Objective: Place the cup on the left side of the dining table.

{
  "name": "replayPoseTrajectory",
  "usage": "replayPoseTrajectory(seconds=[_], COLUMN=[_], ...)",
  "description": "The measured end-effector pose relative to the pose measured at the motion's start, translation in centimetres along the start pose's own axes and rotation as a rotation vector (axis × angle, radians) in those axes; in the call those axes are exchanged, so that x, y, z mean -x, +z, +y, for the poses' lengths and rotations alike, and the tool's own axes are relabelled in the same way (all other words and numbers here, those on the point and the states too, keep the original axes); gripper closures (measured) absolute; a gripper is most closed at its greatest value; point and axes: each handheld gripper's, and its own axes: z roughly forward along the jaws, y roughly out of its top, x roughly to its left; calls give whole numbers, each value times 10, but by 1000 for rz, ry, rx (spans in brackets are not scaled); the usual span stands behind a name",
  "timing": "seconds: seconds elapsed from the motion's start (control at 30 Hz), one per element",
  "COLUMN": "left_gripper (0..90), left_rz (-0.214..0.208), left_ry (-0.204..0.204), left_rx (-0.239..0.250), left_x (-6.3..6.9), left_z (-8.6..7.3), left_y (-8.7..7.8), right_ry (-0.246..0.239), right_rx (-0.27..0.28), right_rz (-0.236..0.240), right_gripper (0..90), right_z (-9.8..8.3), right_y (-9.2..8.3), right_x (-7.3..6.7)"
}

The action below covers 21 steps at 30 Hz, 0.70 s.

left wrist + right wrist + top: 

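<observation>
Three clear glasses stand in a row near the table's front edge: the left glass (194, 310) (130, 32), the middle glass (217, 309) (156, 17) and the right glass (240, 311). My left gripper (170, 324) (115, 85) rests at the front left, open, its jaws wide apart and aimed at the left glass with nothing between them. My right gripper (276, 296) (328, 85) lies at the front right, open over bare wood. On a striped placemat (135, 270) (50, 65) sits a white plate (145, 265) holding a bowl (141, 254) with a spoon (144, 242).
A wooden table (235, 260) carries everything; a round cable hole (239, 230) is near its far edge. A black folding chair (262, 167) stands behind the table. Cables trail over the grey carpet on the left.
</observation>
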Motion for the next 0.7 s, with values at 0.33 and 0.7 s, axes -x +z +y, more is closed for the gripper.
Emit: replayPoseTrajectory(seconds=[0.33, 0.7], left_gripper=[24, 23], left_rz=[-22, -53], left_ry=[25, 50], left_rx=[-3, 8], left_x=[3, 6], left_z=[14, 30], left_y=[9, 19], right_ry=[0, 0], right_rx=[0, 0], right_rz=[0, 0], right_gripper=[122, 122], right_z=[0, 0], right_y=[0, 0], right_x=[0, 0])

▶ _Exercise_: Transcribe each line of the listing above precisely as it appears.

▶ _Task answer_:
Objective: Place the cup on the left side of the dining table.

{
  "name": "replayPoseTrajectory",
  "usage": "replayPoseTrajectory(seconds=[_], COLUMN=[_], ...)",
  "description": "The measured end-effector pose relative to the pose measured at the motion's start, translation in centimetres along the start pose's own axes and rotation as a rotation vector (axis × angle, radians) in those axes; in the call those axes are exchanged, so that x, y, z mean -x, +z, +y, for the poses' lengths and rotations alike, and the tool's own axes are relabelled in the same way (all other words and numbers here, those on the point and the states too, keep the original axes); gripper closures (measured) absolute; a gripper is most closed at its greatest value; point and axes: each handheld gripper's, and its own axes: z roughly forward along the jaws, y roughly out of its top, x roughly to its left; calls give whole numbers, each value times 10, but by 1000 for rz, ry, rx (spans in brackets are not scaled); the usual span stands behind a name",
  "timing": "seconds: seconds elapsed from the motion's start (control at 30 Hz), one per element",
  "COLUMN": "left_gripper (0..90), left_rz (-0.214..0.208), left_ry (-0.204..0.204), left_rx (-0.239..0.250), left_x (-6.3..6.9), left_z (-8.6..7.3), left_y (-8.7..7.8), right_ry (-0.246..0.239), right_rx (-0.27..0.28), right_rz (-0.236..0.240), right_gripper (0..90), right_z (-9.8..8.3), right_y (-9.2..8.3), right_x (-7.3..6.7)"
}

The action below covers 21 steps at 30 Hz, 0.70 s.

left wrist + right wrist + top: 

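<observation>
Three clear glasses stand in a row near the table's front edge: the left glass (194, 310) (130, 32), the middle glass (217, 309) (156, 17) and the right glass (240, 311). My left gripper (170, 324) (115, 85) rests at the front left, open, its jaws wide apart and aimed at the left glass with nothing between them. My right gripper (276, 296) (328, 85) lies at the front right, open over bare wood. On a striped placemat (135, 270) (50, 65) sits a white plate (145, 265) holding a bowl (141, 254) with a spoon (144, 242).
A wooden table (235, 260) carries everything; a round cable hole (239, 230) is near its far edge. A black folding chair (262, 167) stands behind the table. Cables trail over the grey carpet on the left.
</observation>
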Motion for the next 0.7 s, with values at 0.33 and 0.7 s, axes -x +z +y, more is closed for the gripper.
Emit: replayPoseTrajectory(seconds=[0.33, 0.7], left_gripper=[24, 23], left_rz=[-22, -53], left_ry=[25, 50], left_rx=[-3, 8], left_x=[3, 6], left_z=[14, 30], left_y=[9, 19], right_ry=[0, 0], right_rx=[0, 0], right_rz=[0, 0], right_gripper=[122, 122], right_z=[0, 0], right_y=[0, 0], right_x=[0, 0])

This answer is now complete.